Enduring Riddles Linger Over Tsunami Nameless

Monday, November 30, 2009
IN A FEW weeks, the fifth anniversary of the Indian Ocean tsunami will generate media interest about Phuket and the Andaman of an intensity that probably has not been experienced since the first anniversary of the big wave.
If readers google ''Phuket'' in the search engine's news category, only one alternative is suggested: ''Phuket tsunami.'' It remains the biggest story in the region in a generation.
That's why officials in the province of Phang Nga to Phuket's north, where most of the 5400 tsunami victims in Thailand perished, are inviting diplomats from 40 nations to join the fifth annual commemoration of the big wave.
Those who attend on December 26 with see more than 2500 sky lanterns light the night. And on Phuket, Patong beach will be lit by thousands of candles in the sand.
Despite the passage of time, mystery surrounds some aspects of the tsunami and its aftermath. Even if it's information that the whole world has a right to know, officials in Thailand seem reluctant to reveal some key information.
Here's the Phuketwan dossier on the current state of the tsunami victim identification process, something we would like to learn more about. So, for that matter, would the families of victims from 40 nations around the world . . .

The Number of Victims
THE actual figure for tsunami dead in Thailand is about 5400. Occasionally, someone will write a report saying that 8400 people died here. That's not true. The faulty figure originated in the official guidebook for journalists that marked the first anniversary. Some bright spark added the ''missing'' total of 3000 to the total number of bodies. In fact, the ''missing'' consisted of people whose bodies had been recovered, but not identified. So they were counted twice. The mistake lives on. The tsunami actually carried only a few victims out to sea, so there' remans today a close relationship between those still listed as unaccounted for and the number of remaining unidentified bodies.

Giving Names To The Dead
PEOPLE from more than 40 countries died along the Andaman coast, and for this reason the world gave generously, especially once the enormity of the disaster became evident with reports from Aceh, Sri Lanka and India. What made the reaction here special was that forensic teams from many countries joined forces in Thailand to identify as many of the thousands of unnamed victims as possible. The result was a triumph. Hundreds of families around the world were given closure. When the international teams departed, the rate of identifications slowed dramatically.

The Final Mystery
ABOUT 380 unidentified bodies are still being housed in a cemetery in Phang Nga, buried in metal coffins and surrounded by cement tombs to preserve as much of the DNA as possible. But there is a problem. The bodies should be returned to families. However their identity cannot be proven to international standards, which require 99.9 percent certainty. The coffins and the tombs belong to the Royal Thai Police. The land belongs to local government, a local temple and a private company. A debate is now taking place as to what should happen to the bodies, the coffins, and the cemetery land. Nobody has been able to tell Phuketwan what the outcome will be. One senior official has even speculated that all the bodies might be returned to families, something that seems unlikely given the high degree of proof required.

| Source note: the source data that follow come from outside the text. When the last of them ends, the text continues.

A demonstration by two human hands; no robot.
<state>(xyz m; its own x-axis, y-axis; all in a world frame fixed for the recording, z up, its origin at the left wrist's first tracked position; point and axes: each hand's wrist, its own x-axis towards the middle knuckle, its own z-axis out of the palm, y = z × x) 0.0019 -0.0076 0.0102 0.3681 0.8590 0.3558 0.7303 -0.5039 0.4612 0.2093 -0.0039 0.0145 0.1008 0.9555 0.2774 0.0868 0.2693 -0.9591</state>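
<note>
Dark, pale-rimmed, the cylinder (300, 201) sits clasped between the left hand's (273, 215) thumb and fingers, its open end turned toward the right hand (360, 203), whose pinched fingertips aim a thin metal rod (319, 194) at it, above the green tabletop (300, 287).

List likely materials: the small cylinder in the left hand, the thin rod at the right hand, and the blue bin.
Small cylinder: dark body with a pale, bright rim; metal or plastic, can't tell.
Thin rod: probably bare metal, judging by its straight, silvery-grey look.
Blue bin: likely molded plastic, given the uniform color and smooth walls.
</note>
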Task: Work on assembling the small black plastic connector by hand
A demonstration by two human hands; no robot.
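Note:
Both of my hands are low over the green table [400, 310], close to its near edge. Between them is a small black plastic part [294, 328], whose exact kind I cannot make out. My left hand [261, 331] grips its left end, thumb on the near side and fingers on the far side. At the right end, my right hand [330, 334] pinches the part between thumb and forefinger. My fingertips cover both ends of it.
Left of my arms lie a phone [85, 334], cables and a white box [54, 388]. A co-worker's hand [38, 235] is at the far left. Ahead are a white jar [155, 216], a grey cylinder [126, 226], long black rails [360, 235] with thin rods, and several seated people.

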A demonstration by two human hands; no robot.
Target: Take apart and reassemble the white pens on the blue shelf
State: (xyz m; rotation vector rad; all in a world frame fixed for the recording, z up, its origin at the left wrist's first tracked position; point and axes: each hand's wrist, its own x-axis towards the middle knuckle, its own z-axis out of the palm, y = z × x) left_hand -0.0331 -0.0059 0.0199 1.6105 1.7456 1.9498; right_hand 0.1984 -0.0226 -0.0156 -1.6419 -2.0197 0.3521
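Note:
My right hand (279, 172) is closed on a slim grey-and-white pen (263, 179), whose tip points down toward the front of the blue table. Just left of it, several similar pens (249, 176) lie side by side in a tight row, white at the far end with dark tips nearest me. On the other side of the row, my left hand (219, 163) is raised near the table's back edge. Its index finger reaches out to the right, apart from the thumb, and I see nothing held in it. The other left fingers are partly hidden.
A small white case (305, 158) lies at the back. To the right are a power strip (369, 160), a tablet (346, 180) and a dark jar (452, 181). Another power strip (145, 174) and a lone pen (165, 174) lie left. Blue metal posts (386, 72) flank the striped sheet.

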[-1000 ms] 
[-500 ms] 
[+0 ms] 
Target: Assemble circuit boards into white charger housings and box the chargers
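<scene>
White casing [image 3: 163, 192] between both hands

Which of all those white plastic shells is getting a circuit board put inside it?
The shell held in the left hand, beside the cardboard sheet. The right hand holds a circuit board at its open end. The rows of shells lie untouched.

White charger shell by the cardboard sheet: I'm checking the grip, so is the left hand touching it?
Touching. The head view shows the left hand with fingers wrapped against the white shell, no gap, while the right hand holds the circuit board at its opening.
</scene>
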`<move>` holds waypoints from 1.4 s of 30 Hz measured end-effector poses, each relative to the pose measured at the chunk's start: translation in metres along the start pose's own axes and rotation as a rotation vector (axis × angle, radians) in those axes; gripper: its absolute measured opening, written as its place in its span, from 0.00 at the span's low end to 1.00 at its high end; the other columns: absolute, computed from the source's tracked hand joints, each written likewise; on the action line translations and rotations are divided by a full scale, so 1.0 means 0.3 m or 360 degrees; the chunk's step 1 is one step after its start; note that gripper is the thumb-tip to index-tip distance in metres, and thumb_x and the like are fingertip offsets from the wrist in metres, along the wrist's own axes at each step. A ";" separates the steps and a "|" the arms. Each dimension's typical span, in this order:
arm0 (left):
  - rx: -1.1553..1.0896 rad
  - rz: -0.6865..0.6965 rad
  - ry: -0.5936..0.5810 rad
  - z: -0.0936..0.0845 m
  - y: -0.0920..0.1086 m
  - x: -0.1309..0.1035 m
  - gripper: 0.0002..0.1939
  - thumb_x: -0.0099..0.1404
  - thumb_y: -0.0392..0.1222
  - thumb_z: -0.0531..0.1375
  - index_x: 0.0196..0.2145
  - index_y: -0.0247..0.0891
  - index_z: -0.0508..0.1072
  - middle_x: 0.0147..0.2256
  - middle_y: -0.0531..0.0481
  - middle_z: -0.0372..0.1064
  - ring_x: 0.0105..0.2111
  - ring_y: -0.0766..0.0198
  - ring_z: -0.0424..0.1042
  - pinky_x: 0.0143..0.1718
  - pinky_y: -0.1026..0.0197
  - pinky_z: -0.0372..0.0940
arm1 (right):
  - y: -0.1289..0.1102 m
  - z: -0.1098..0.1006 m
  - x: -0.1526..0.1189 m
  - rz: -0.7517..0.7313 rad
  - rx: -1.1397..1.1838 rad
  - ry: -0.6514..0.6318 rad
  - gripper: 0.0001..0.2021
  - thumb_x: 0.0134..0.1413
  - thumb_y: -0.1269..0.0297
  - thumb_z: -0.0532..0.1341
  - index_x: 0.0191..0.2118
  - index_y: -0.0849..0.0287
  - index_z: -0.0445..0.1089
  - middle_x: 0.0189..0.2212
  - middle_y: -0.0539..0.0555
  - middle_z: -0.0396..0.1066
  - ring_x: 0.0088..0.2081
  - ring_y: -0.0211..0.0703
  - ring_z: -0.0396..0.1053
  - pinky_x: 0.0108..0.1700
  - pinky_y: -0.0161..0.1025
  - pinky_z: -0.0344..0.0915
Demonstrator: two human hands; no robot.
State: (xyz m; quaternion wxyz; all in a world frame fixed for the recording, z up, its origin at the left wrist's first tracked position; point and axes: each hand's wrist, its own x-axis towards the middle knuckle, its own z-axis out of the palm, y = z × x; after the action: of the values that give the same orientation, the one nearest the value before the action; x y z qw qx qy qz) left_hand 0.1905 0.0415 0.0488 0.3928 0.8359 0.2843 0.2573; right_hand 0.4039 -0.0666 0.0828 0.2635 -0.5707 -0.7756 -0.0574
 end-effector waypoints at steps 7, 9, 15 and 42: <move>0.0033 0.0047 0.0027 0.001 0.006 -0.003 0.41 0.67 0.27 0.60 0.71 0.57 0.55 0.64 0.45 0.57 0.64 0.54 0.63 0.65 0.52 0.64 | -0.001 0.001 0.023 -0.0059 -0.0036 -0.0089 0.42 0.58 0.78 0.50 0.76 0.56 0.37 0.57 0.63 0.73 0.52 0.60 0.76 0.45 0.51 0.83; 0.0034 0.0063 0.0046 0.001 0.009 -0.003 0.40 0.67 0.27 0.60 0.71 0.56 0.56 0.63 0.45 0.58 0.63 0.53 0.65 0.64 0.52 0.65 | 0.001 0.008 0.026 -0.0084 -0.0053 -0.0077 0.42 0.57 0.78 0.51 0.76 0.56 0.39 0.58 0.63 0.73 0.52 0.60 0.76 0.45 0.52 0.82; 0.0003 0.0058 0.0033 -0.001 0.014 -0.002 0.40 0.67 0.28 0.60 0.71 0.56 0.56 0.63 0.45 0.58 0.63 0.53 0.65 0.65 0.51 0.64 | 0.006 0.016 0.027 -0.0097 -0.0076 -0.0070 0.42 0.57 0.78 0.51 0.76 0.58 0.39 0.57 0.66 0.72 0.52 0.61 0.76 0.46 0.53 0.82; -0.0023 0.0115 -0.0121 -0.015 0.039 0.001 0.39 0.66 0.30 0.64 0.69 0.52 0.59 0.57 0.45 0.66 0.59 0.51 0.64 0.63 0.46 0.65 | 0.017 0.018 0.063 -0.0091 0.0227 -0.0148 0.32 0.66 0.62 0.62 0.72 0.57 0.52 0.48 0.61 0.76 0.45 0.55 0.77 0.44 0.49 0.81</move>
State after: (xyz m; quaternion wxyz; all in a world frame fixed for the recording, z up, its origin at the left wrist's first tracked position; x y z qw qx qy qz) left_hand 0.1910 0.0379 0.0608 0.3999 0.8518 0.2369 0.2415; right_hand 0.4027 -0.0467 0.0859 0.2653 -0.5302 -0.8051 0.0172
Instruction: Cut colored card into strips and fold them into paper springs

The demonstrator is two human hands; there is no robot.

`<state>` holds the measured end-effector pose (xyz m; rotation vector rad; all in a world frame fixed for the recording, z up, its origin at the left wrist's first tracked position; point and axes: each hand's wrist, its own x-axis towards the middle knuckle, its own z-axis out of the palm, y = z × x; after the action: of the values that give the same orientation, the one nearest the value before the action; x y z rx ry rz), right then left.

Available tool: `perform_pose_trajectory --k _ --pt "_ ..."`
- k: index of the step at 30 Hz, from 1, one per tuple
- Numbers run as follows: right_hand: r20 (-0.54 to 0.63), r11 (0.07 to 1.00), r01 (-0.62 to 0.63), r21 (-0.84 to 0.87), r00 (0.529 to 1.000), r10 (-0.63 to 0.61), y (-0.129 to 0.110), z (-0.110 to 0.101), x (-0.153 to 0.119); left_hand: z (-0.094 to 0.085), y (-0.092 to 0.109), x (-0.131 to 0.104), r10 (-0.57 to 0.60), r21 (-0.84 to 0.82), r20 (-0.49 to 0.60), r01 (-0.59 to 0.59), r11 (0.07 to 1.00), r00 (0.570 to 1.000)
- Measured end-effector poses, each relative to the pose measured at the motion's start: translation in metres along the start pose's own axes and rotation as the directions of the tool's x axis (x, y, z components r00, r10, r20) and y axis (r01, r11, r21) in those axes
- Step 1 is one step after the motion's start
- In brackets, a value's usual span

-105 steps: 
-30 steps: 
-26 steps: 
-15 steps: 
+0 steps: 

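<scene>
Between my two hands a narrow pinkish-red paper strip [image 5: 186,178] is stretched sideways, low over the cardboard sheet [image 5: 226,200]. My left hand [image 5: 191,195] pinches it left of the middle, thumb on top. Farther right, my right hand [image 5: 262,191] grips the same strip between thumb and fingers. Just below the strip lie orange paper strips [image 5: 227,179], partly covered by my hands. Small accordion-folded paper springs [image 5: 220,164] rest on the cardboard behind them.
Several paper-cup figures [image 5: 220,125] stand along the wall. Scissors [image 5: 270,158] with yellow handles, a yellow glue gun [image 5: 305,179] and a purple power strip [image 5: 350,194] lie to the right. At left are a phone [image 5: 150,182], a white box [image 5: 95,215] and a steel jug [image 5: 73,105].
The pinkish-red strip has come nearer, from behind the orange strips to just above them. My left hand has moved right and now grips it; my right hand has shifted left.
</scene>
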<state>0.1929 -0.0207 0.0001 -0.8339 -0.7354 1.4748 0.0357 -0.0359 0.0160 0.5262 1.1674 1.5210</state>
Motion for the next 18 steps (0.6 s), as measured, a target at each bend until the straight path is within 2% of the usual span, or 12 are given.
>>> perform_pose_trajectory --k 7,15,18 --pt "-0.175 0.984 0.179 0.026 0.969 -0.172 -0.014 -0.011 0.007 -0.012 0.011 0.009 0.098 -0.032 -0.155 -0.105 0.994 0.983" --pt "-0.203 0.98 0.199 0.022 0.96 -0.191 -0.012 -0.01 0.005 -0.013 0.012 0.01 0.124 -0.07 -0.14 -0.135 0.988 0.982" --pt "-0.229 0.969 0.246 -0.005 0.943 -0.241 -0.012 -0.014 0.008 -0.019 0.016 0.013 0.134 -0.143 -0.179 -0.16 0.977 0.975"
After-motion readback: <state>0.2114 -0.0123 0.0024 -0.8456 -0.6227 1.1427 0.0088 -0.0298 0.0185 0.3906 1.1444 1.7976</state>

The Thai Tsunami Victim Identification Unit
AT ONE time a united force of keen police from many countries, the TTVI has become an organisation that declines to answer questions about progress on the identification of the final nameless victims, about the future of the cemetery, and about its own future.Phuketwan has been chasing answers to a series of questions for 18 months now. We would like to know, for example, how many victims have been identified in the past 12 months. How effective has the unit been lately? Despite enormous worldwide interest, officials in the TTVI are simply not prepared to say. Perhaps if CNN or the BBC asks, or there is an increased level of interest from the Thai media, they might be more forthcoming.

Above Ground, Bodies and Burma
BODIES that have been identified are exhumed and stored in cooled sea containers until they can be reclaimed by their families or their governments. However, in the case of 24 Burmese, the junta in control does not acknowledge that these tsunami victims are citizens and therefore chooses not to help with repatriation. In the early days of identification, several non-government organisations managed to find many of the Burmese families involved and help them claim their relatives. There is also a victim above ground whom we were once told was a Nepalese citizen. His body has been awaiting collection since 2006. However, the editor of a Nepalese newspaper has since told us that the embassy in Bangkok denies he is a citizen. In December, the cemetery may be cleared of tall weeds for the anniversary. But the once well-staffed and maintained Phang Nga outpost of the TTVI has been allowed to fall into disrepair.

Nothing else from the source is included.